Trips through the underground network of passageways at Rock Bridge Memorial State Park are limited to protect the bats in the Devil’s Icebox cave. Tours for the general public came to a halt in 2010 to slow the spread of white-nose syndrome that appeared in caves in the eastern United States and Canada.
Despite precautions, the usually fatal white fungus hit the Rock Bridge caves in 2013.
“Prior to white nose syndrome, when we did hibernating surveys, we would find around 900 to 1,200 little brown bats hibernating with us,” Campbell said. “I think it was three years ago we found eight little brown bats, and three had white fungus on their noses.”
Another bat species, the gray myotis, seems not to have been affected by the fungus. About 2,000 of those bats live in the Devil’s Icebox caves during the summer.
To continue cave trips and monitor the pink planarian, about a dozen leaders were certified, but over the years, the number dwindled.
“A couple of them had moved away, and then a couple were getting older,” Campbell said.
Hoping to create a new generation of volunteers, Campbell created the Devil’s Icebox Cave Institute.
The group’s most recent trip found that the pink planarian count had increased compared to previous spring numbers — eight pink planarians and three egg cocoons.
The volunteers check three survey plots that are 5 meters long in the stream, Campbell said.
“We kneel down and pick up every rock and count every critter.”
The trip also helped the new volunteers become familiar with the 1.8-mile trail to the cave’s Chert Bridges Room, referring to the foot bridges made of a rock called “chert” that cross the cave stream several feet above the ground.
Another project that’s keeping volunteers busy is expanding the map of the Devil’s Icebox cave system. The original map is more than 60 years old, and many side passageways have been discovered since then, Campbell said.
“We had even mapped some of those side passages, but we weren’t able to tie them to the main passage without doing more mapping work,” she said.
Drawing a new map meant reaching out to mapping experts. A crew was assembled to help draw out the passages, do compass bearings and determine measurements.
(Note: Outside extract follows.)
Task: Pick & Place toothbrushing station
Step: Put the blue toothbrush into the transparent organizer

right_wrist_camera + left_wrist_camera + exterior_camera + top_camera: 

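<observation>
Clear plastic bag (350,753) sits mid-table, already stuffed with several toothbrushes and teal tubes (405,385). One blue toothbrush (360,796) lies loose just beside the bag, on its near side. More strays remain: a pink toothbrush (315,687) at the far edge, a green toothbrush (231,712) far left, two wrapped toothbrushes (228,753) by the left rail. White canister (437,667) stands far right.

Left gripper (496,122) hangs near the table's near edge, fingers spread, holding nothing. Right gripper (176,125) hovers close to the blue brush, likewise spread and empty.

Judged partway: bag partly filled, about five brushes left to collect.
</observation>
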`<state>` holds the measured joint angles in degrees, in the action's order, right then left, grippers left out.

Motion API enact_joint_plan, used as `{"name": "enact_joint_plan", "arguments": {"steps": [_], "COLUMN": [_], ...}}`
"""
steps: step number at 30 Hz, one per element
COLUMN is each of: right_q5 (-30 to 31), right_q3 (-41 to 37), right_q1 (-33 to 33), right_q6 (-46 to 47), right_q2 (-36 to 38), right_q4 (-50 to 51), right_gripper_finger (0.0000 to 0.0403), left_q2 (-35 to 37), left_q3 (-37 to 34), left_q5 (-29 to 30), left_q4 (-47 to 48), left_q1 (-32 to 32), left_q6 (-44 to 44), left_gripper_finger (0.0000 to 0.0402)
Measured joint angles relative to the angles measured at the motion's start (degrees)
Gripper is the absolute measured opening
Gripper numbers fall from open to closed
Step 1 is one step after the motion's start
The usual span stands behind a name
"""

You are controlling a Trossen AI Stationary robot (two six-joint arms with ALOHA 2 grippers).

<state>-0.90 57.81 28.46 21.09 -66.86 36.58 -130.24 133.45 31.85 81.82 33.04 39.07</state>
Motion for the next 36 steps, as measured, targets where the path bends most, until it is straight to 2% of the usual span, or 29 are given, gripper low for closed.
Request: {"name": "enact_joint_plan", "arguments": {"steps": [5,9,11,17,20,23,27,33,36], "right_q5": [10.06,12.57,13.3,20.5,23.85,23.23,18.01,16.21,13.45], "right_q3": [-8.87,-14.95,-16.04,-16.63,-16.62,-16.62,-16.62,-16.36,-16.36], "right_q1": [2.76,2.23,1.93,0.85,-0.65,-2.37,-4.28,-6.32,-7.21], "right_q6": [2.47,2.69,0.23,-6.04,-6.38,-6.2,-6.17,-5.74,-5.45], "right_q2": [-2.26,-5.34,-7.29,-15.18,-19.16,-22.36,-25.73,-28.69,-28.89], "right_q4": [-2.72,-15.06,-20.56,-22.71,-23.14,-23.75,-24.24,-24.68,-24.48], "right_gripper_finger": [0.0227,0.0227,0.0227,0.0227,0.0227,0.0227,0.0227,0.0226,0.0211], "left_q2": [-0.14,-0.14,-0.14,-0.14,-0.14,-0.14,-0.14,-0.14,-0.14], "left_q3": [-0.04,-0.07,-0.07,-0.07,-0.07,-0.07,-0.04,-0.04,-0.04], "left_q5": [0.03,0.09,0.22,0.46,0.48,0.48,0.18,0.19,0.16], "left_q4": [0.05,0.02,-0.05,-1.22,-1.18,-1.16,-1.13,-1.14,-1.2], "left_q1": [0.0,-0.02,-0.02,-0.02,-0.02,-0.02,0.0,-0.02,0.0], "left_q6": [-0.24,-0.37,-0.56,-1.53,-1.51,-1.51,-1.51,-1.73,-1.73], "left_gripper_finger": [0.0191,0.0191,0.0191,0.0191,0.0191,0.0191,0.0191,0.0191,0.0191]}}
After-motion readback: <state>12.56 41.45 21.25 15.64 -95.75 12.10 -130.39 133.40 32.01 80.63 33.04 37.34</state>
“There’s techniques and skills to this,” Campbell said. “Once we got the Cave Institute going, it facilitated doing trips for cave mapping purposes.”
One of the Cave Institute tour leaders, Kathy Christensen, had helped discover a passage in the Devil’s Icebox cave.
It was during a research trip in the early 2000s, before the Cave Institute was created. About 2½ miles into the cave, Christensen and another volunteer ventured into what appeared to be a side passage, but it was “sumped,” or filled with water, preventing further exploration.
“That felt like (a) main passage,” Christensen said. “But nobody had explored it.”
In response to the discovery, Rock Bridge brought in professional cave divers to explore the passage in 2007. Beyond the water-filled passage, the divers discovered another air-filled passage they could walk through.
They traveled at least 2,000 feet and could have continued but hit a time limit to return to base to ensure their safety. Still, they had learned enough to corroborate Christensen’s initial assumption that it was a main passage.
Christensen says moments like that demonstrate how many unanswered questions about Devil’s Icebox remain.
“It’s still not completely documented, not completely explored,” Christensen said. “She still holds her secrets, and that’s so fun.”
Although access to the caves requires a time commitment and considerable training, members of the Devil’s Icebox Cave Institute say it’s worth it.
“I can honestly say that when people ask me what’s the coolest thing about myself, I always say the Cave Institute,” said Jadelyn Weed, a senior at Columbia College.
“Not a lot of people get to do that, and it’s very life-changing, very unique.”